Starting at the first line of the data, print every line up to and including the one with "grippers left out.", but no pictures.

::::

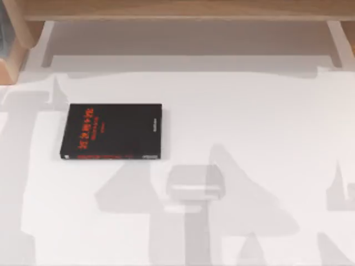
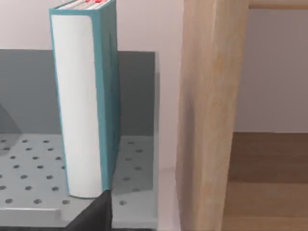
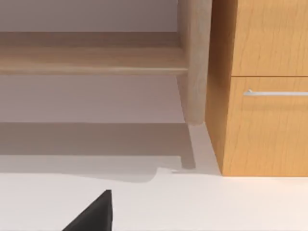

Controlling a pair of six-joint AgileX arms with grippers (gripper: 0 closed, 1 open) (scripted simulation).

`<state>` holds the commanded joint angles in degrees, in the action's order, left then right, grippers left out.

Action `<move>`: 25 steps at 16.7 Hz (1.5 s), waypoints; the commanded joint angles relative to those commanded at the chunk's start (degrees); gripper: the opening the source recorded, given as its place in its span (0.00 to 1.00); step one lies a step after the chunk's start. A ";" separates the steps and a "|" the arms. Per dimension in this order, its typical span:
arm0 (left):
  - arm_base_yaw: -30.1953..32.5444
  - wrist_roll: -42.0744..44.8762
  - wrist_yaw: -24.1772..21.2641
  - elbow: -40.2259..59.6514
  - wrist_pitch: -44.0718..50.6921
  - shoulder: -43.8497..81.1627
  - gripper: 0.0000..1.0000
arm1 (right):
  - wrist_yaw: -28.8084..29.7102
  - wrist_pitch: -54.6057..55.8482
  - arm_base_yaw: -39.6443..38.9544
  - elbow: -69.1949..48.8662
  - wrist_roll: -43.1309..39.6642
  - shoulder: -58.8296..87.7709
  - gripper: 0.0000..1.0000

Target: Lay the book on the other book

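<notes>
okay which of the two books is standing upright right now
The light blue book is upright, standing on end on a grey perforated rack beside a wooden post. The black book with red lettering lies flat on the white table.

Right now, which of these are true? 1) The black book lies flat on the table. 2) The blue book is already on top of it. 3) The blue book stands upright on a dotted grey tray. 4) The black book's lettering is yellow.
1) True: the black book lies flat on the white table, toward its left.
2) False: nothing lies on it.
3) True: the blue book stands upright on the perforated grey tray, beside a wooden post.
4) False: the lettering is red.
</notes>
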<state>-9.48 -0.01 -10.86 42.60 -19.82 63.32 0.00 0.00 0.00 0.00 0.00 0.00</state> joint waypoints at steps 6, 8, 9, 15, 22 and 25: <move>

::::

OUTPUT FOR THIS EXERCISE:
Controlling a pair of six-joint AgileX arms with grippers (gripper: 0 closed, 1 open) (scripted simulation).

`<state>` holds the commanded joint angles in degrees, in the action's order, left then right, grippers left out.

Nothing else is needed to complete the exercise.